In a post-credits scene, as the main interview concludes, Brownstein gives St. Vincent a nod from behind the camera.

==Cast==
- Annie Clark as herself
- Carrie Brownstein as herself
- Dakota Johnson as herself
- Ezra Buzzington as Limo Driver
- Toko Yasuda as herself
- Chris Aquilino as Neil
- Drew Connick as Robert
- Michael Bofshever as Mr. Brownstein, Carrie's Dad

==Production==

In April 2019, it was announced Annie Clark and Carrie Brownstein had joined the cast of the film, with Bill Benz directing from a screenplay by Clark and Brownstein. The project is not a documentary but a scripted film that was to have been shot like a documentary.

==Soundtrack==

The Nowhere Inn is the soundtrack album released along with the film. It was released on digital streaming services on September 17, 2021, and later on vinyl on April 23, 2022, as part of the Record Store Day.
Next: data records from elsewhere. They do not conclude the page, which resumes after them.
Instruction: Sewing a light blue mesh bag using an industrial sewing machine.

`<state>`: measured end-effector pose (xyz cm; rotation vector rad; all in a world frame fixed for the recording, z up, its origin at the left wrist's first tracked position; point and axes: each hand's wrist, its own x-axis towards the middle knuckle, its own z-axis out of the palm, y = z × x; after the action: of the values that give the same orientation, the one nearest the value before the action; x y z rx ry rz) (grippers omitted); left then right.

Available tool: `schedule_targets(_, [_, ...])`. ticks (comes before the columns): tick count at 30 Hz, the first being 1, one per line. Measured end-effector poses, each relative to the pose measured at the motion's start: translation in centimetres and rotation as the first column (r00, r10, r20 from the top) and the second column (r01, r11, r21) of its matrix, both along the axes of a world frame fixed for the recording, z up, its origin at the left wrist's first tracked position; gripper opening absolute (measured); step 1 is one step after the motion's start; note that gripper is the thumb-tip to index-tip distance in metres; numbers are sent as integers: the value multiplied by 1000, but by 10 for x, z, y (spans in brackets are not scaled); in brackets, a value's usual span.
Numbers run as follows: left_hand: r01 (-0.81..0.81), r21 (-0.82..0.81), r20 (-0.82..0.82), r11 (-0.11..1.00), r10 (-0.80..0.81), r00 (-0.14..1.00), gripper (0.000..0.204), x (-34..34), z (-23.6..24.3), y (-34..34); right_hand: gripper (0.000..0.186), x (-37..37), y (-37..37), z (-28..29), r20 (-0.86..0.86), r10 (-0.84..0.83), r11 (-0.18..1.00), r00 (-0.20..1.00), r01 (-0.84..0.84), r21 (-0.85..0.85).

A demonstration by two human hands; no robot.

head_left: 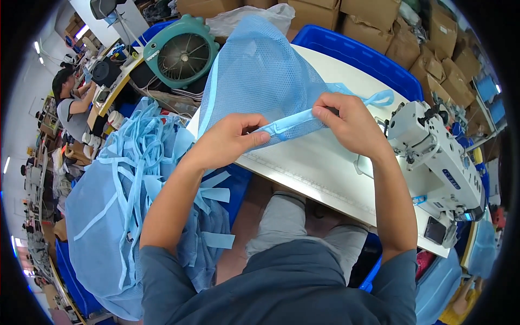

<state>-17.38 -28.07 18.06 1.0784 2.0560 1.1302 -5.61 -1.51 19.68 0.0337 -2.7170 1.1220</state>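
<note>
A light blue mesh bag [265, 65] lies over the white sewing table, its bound edge turned toward me. My left hand [230, 139] pinches one end of the pale blue fabric band [292, 121] on that edge, thumb on top. Farther right, my right hand [346, 120] grips the same band between thumb and fingers. The band is stretched between both hands above the tabletop. A loose strap [379, 98] trails from the bag behind my right hand. The fingers' undersides are hidden.
A white sewing machine [439, 157] stands at the table's right, with a phone [435, 230] near its front. To my left is a heap of blue mesh pieces and straps [108, 227]. A green fan [183, 51], blue bin [363, 57] and cardboard boxes [368, 32] are behind. Another person [73, 105] sits far left.
</note>
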Motion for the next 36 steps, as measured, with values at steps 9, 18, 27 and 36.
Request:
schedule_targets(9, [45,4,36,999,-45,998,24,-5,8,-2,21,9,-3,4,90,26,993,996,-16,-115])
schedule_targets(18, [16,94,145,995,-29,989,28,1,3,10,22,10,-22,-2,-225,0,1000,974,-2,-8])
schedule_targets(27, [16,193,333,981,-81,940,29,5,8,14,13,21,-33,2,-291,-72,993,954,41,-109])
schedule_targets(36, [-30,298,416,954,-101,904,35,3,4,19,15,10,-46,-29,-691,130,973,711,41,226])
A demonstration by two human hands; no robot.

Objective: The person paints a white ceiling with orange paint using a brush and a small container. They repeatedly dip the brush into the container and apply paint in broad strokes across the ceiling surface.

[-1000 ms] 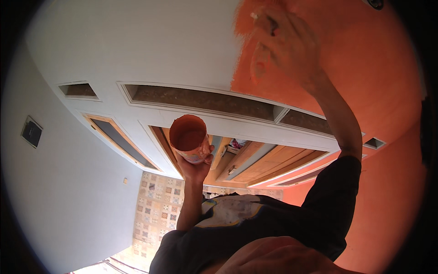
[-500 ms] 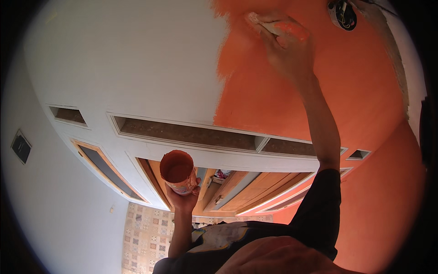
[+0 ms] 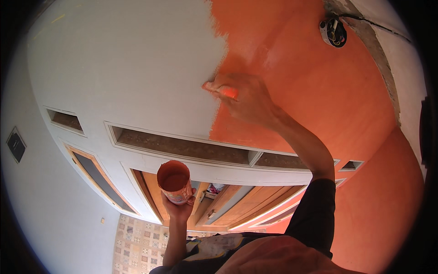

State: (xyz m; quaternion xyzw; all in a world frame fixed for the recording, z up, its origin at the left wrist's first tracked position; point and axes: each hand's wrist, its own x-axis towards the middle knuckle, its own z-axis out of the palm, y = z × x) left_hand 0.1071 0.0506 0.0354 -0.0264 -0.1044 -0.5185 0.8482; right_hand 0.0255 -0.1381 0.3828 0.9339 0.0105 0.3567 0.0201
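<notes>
My right hand (image 3: pixel 246 96) is closed around a paintbrush (image 3: pixel 221 91), whose orange-smeared handle shows between the fingers. The bristles touch the wall at the ragged border where orange paint (image 3: pixel 292 82) meets the pale grey surface (image 3: pixel 127 64). Lower down, my left hand (image 3: pixel 179 209) grips a paint can (image 3: pixel 174 195) from below and the side. Its open top faces up toward me, and orange paint coats the rim and inside.
Below the painted stretch runs a long recessed opening (image 3: pixel 182 141) with a white frame. Wooden doors (image 3: pixel 237 203) stand beneath it. A round fixture with loose wires (image 3: pixel 335 33) sits at upper right. Patterned floor tiles (image 3: pixel 137 242) lie far below.
My right hand has moved down and left with the paintbrush, from within the orange area to its edge with the grey. The paint can stays in my left hand; the view has shifted slightly.
</notes>
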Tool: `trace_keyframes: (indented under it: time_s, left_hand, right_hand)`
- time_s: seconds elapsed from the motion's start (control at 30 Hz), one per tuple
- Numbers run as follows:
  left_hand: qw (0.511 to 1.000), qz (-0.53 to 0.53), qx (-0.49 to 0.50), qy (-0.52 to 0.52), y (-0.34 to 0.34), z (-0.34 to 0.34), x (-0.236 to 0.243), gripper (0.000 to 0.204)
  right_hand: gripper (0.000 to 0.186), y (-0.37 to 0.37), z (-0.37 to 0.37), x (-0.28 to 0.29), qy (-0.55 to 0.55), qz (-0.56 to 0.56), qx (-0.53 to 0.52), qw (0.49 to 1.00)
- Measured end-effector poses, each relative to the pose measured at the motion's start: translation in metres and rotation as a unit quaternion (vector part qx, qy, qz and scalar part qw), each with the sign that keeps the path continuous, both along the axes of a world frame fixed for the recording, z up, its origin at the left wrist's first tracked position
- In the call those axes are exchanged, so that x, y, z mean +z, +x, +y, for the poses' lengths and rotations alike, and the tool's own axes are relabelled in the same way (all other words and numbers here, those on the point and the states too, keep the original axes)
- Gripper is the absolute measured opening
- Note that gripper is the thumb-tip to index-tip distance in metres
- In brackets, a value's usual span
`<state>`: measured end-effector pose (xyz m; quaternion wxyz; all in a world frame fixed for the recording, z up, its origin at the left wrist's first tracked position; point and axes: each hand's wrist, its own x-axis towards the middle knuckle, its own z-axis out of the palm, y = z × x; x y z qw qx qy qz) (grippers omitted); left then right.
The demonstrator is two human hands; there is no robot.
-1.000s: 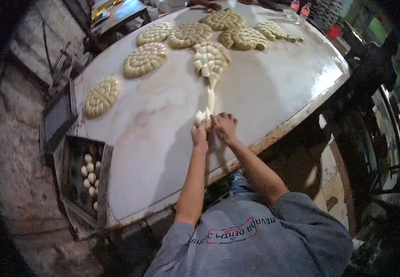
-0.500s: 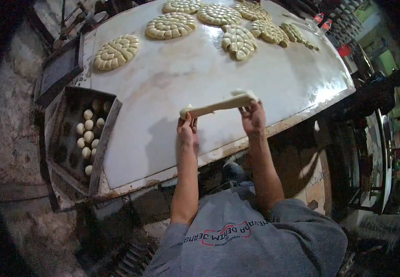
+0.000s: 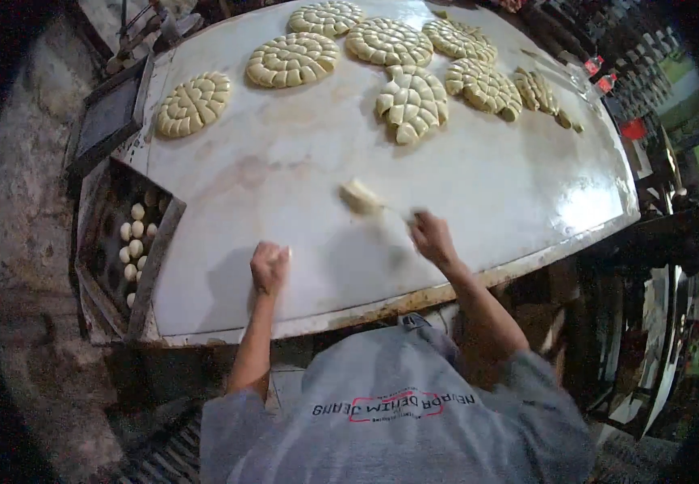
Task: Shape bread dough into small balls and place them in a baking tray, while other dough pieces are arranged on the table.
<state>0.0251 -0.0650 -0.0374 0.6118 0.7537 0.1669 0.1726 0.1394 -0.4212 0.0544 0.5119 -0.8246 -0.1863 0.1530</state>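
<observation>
My left hand (image 3: 269, 266) is closed low over the pale marble worktop (image 3: 220, 173), left of centre; whether the small pale bit at its fingertips is dough I cannot tell. My right hand (image 3: 432, 238), right of it, grips the thin end of a dough strip (image 3: 359, 196), which is blurred and swings out leftward and away from me above the worktop. Beyond them lies a scored dough piece (image 3: 411, 105) with a narrow tip toward me. More scored, coiled dough rounds (image 3: 291, 59) lie along the back, and another (image 3: 193, 104) sits at the left.
A metal tray (image 3: 168, 234) with several dough balls (image 3: 136, 248) sits at the left edge, with a dark tray (image 3: 103, 113) behind it. Two bottles with red labels (image 3: 606, 82) stand at the back right. The worktop's chipped front edge (image 3: 382, 310) runs before my body.
The strip, attached to the middle piece and then stretched between both hands, now swings from my right hand alone. My left hand has moved left and down, away from it.
</observation>
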Motion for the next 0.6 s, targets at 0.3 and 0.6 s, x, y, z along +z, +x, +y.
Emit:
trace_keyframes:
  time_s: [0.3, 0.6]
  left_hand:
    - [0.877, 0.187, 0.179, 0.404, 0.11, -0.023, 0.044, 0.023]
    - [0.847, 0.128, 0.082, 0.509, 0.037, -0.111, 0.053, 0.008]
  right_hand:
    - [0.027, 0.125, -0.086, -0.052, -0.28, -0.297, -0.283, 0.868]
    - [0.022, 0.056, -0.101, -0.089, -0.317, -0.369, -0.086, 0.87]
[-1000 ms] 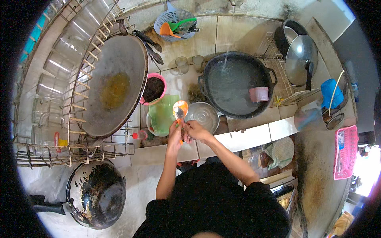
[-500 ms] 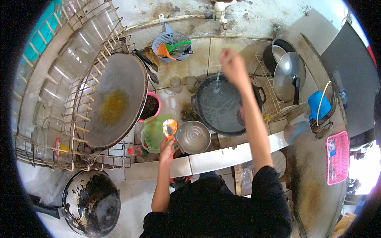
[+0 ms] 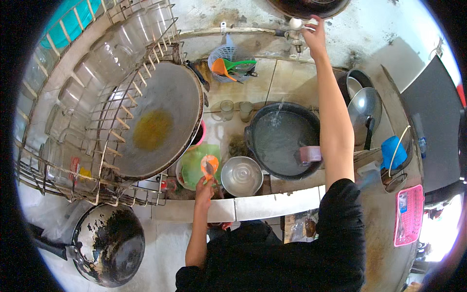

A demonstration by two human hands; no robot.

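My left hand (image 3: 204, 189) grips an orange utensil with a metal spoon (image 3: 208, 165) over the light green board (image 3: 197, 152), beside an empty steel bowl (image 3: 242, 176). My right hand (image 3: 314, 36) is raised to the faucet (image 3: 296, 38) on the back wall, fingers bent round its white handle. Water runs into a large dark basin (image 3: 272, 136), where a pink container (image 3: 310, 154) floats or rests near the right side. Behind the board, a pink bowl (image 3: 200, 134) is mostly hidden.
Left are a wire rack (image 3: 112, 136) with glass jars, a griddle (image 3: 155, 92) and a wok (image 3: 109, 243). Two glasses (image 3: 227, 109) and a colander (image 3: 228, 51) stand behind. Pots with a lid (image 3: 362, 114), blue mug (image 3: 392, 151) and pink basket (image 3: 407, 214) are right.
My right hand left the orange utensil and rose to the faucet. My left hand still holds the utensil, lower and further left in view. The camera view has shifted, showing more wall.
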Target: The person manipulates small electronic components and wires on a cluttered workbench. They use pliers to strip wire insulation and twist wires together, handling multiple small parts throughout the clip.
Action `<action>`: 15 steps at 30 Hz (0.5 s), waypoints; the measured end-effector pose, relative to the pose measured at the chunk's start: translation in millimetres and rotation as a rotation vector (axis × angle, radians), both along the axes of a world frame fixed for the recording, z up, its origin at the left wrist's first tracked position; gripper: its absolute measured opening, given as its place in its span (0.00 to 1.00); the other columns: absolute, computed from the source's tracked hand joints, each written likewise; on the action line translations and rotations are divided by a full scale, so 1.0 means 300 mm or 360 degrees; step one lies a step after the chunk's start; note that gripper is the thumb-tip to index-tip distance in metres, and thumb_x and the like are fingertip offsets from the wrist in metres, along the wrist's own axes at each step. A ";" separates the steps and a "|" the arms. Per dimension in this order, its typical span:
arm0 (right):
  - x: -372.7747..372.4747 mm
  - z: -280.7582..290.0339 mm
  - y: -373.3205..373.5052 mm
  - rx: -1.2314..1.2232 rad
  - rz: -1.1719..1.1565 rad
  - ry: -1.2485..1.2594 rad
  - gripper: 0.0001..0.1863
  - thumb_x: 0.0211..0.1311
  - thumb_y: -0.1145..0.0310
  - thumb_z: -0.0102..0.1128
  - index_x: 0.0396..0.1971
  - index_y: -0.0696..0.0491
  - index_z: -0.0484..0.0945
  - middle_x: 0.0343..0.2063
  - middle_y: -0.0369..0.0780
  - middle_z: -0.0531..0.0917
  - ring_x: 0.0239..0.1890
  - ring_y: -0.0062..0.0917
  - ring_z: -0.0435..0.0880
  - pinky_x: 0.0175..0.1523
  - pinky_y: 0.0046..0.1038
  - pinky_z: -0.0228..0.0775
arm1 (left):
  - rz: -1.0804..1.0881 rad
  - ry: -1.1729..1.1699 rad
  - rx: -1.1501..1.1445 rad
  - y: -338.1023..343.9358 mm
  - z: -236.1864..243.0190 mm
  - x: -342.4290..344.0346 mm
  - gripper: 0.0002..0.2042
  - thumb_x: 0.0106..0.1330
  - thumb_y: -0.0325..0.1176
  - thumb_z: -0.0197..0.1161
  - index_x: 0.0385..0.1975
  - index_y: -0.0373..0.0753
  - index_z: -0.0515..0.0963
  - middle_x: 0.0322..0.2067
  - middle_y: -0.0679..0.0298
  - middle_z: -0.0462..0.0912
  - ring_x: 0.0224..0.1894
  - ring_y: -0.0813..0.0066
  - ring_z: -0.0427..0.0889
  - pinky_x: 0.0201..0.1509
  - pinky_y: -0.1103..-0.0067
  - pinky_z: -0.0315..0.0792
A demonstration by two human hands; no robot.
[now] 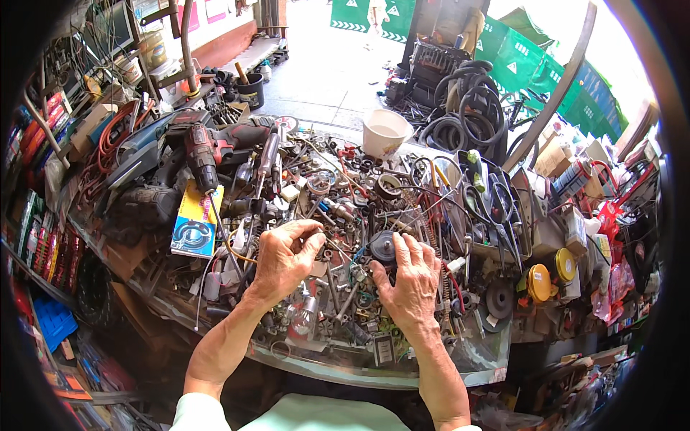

All tracks written and produced by Annie Clark, except where noted.

The Nowhere Inn – Digital edition
| No. | Title | Producer(s) | Length |
|---|---|---|---|
| 1. | "The Nowhere Inn" (Clark, Carrie Brownstein) | Clark; Jack Antonoff; | 4:29 |
| 2. | "Carrie Voicemail" |  | 0:33 |
| 3. | "Palm Desert" (Clark, Brownstein) |  | 3:49 |
| 4. | "Carrie Wave" |  | 1:30 |
| 5. | "Waiting on a Wave" |  | 2:22 |
| 6. | "Opening Limo Scene" |  | 1:34 |
| 7. | "Hallway Scene" |  | 0:42 |
| 8. | "Rooftop" |  | 1:10 |
| 9. | "Come to Jesus" |  | 0:54 |
| 10. | "Downtempo Montage" |  | 1:21 |
| 11. | "Sex Scene" |  | 0:57 |
| 12. | "Board Room" |  | 0:46 |
| 13. | "Spa Scene" |  | 1:24 |
| 14. | "Tour Bus" |  | 0:35 |
| 15. | "Carrie Off Bus" |  | 0:21 |
| 16. | "Texas Intro" |  | 0:36 |
| 17. | "Texas Choir" |  | 1:15 |
| 18. | "Bacchanal" |  | 2:29 |
| 19. | "Ending" |  | 2:18 |
| Total length: |  |  | 29:14 |

===Charts===

Chart performance for The Nowhere Inn
| Chart (2022) | Peak position |
|---|---|
| US Soundtrack Albums (Billboard) | 14 |
| US Top Album Sales (Billboard) | 51 |

==Release==
It had its world premiere at the Sundance Film Festival on January 25, 2020. The film was scheduled to screen at South by Southwest and the Tribeca Film Festival; however, both festivals were cancelled due to the COVID-19 pandemic. In March 2021, IFC Films acquired distribution rights to the film. It was released on September 17, 2021. The soundtrack album composed by Clark was released on the same day.

==Reception==
On review aggregator website Rotten Tomatoes, the film has an approval rating of based on critics, with an average rating of . The website's critics consensus reads: "The Nowhere Inn may be a clever concept in search of substance, but the results are often oddly appealing." On Metacritic, The Nowhere Inn has an above average score of 60 out of a 100 based on 20 critics, indicating "mixed or average reviews".

Nick Allen of RogerEbert.com wrote: "St. Vincent and Brownstein prove to be an incredible pair to study at the center of this movie's kaleidoscope, and the film is befitting their boundless and generous creativity".

Lorry Kikta of Film Threat wrote: "On top of all the philosophical queries that The Nowhere Inn gives us, it also features some fantastic live concert footage and great music overall".

===Accolade===
The film was awarded with The ReFrame Stamp for its gender balanced production.